> **Task instructions**
Find the lines of data that contain the string "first", then list them.

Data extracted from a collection
· · ·
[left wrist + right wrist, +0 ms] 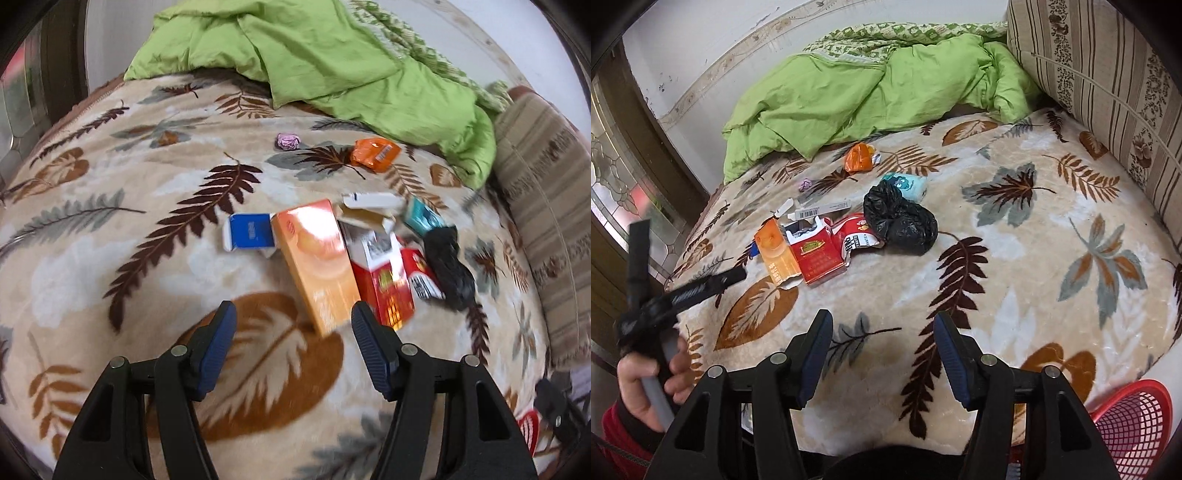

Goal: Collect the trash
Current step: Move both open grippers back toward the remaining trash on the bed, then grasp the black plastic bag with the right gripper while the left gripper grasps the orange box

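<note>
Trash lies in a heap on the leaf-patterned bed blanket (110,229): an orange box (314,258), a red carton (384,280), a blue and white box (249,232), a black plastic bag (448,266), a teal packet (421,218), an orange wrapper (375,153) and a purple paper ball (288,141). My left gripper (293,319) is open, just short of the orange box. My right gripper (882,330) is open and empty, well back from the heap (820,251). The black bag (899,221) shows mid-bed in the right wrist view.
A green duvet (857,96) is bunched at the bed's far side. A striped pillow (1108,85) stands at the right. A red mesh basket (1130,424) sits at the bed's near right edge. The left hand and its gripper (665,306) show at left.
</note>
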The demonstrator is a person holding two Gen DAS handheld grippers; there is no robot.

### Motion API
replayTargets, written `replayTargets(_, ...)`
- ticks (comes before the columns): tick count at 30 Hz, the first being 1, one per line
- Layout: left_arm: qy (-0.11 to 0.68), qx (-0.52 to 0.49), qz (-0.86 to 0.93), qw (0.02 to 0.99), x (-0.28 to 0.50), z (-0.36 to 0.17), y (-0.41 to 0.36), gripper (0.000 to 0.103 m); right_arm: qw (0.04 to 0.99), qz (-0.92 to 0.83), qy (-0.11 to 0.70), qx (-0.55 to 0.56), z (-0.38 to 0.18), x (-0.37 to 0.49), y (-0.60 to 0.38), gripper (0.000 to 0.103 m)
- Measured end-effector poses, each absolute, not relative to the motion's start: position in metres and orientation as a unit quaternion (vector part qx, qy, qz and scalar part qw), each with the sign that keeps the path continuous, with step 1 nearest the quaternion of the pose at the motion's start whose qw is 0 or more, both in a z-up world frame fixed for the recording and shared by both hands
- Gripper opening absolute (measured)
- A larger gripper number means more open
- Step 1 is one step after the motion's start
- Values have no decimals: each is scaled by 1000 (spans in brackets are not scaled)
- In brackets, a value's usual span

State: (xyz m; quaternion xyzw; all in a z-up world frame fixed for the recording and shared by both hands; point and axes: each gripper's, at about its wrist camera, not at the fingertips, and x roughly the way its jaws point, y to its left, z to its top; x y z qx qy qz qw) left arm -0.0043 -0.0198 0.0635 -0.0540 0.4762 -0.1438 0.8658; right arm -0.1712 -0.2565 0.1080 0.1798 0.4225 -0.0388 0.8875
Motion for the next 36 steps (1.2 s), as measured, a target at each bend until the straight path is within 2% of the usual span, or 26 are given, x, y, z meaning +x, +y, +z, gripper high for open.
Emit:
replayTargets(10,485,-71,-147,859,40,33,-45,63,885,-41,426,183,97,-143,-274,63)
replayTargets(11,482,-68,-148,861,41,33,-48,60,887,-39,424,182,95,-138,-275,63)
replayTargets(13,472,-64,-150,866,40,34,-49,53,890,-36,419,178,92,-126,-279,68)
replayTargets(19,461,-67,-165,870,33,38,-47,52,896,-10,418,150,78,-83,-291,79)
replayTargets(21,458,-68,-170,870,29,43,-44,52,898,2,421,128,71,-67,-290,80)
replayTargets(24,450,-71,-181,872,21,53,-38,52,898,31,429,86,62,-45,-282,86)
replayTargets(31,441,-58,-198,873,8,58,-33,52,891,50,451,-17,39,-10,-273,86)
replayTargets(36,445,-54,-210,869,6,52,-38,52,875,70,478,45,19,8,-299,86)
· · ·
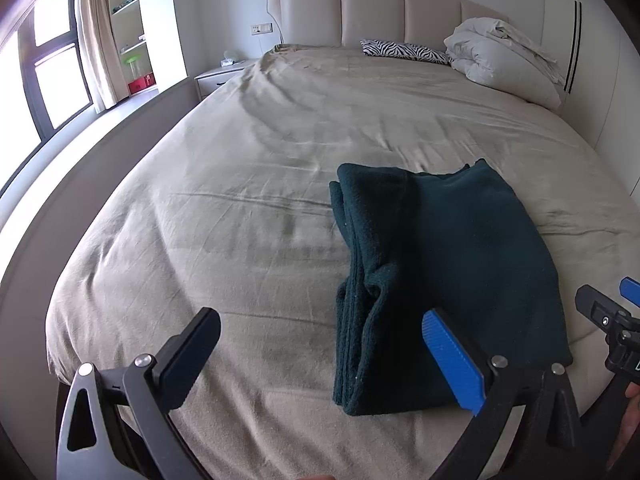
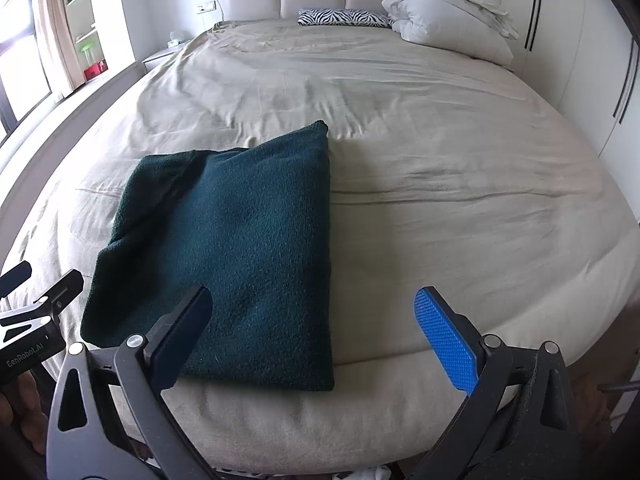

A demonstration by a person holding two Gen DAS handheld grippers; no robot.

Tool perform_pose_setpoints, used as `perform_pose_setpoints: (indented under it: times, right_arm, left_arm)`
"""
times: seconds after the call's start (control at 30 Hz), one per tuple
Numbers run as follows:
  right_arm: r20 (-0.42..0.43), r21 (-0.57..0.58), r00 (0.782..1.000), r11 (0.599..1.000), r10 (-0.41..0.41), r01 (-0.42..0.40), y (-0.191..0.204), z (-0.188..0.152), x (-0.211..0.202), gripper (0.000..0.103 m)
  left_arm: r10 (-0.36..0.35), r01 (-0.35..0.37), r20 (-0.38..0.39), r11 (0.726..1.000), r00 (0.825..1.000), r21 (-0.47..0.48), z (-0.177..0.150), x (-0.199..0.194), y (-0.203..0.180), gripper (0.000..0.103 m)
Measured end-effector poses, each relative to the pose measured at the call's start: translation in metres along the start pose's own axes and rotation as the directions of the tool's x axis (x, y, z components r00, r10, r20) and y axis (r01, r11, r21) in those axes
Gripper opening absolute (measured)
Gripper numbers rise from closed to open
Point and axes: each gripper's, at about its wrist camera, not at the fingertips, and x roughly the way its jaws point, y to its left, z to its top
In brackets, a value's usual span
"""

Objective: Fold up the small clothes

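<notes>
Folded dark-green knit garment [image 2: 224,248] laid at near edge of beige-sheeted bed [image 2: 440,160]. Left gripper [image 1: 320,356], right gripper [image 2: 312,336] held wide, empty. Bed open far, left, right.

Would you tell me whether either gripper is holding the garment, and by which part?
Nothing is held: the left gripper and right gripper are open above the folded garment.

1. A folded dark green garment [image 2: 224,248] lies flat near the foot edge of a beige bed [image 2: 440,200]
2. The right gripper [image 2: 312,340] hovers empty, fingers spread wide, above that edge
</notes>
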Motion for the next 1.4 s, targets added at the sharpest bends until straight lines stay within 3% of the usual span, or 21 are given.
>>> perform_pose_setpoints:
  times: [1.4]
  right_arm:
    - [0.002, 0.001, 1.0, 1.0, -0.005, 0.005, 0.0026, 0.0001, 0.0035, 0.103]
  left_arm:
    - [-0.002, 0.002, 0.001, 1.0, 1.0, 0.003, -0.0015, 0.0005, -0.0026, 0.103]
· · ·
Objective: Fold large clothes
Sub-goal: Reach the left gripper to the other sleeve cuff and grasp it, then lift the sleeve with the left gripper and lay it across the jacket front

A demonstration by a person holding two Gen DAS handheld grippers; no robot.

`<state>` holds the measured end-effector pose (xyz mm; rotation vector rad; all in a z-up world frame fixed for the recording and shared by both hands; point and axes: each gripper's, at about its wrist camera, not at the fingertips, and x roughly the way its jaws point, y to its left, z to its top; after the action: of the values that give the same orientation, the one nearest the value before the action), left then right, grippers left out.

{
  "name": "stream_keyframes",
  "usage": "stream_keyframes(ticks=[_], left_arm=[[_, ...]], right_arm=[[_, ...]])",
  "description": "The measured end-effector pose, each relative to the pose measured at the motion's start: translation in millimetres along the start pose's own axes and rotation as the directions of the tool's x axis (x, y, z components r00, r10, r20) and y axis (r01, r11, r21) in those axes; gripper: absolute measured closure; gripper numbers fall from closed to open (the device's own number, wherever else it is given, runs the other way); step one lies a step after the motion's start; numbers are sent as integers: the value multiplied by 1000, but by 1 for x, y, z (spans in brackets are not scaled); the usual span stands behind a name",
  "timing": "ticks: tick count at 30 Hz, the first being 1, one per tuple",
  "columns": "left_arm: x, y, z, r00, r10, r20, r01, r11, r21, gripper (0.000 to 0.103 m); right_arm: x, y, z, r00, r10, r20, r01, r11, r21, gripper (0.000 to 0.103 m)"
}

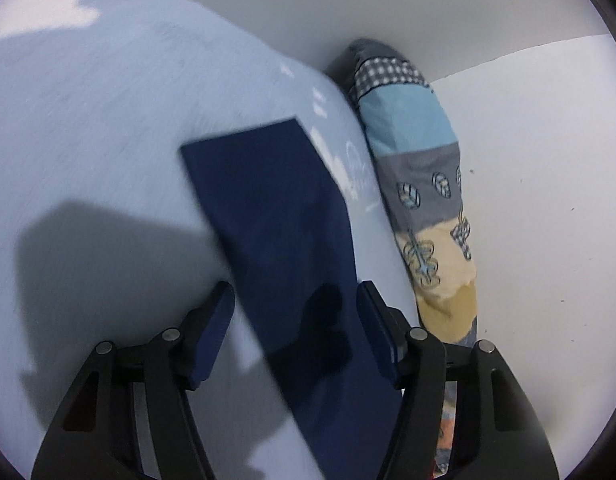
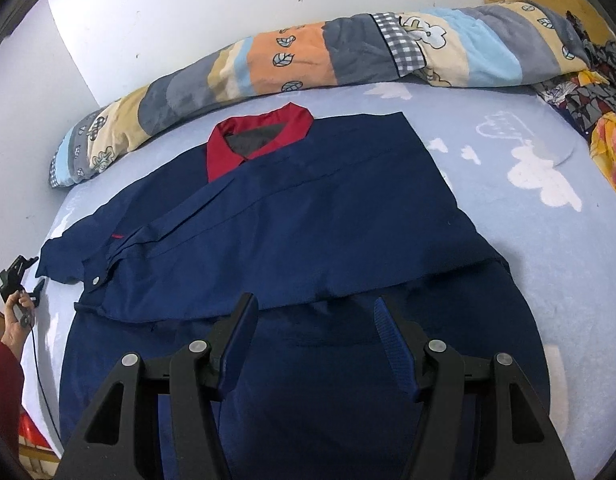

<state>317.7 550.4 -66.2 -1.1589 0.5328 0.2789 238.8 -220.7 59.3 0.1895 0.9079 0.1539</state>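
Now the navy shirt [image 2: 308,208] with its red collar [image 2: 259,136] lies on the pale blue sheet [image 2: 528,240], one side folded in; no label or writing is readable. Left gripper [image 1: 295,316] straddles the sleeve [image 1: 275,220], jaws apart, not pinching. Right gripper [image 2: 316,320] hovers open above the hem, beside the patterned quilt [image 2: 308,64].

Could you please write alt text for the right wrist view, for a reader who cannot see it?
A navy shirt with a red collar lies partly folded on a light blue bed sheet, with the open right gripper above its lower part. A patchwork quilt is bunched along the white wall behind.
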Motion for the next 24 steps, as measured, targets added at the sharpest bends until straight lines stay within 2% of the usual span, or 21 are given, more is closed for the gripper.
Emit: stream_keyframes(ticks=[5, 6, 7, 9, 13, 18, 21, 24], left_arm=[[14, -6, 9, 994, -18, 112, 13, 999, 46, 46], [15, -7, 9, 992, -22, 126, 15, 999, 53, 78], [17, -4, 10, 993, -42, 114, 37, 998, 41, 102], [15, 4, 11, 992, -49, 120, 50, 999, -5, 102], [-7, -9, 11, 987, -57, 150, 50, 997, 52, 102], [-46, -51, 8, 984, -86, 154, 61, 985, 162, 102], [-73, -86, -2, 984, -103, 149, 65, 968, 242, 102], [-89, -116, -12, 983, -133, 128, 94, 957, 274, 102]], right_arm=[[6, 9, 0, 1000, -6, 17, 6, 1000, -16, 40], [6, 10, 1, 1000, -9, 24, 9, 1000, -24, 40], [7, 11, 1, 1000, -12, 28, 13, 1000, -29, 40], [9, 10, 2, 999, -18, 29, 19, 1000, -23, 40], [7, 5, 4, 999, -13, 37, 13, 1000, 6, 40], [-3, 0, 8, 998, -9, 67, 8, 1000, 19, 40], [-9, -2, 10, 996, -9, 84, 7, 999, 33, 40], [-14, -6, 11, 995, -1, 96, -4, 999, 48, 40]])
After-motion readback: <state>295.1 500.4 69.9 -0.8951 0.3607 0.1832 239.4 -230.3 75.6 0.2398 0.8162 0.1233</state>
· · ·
> **Answer below**
- ticks (comes before the columns): tick count at 30 Hz, the first being 1, one per line
  "timing": "ticks: tick count at 30 Hz, the first being 1, one per tuple",

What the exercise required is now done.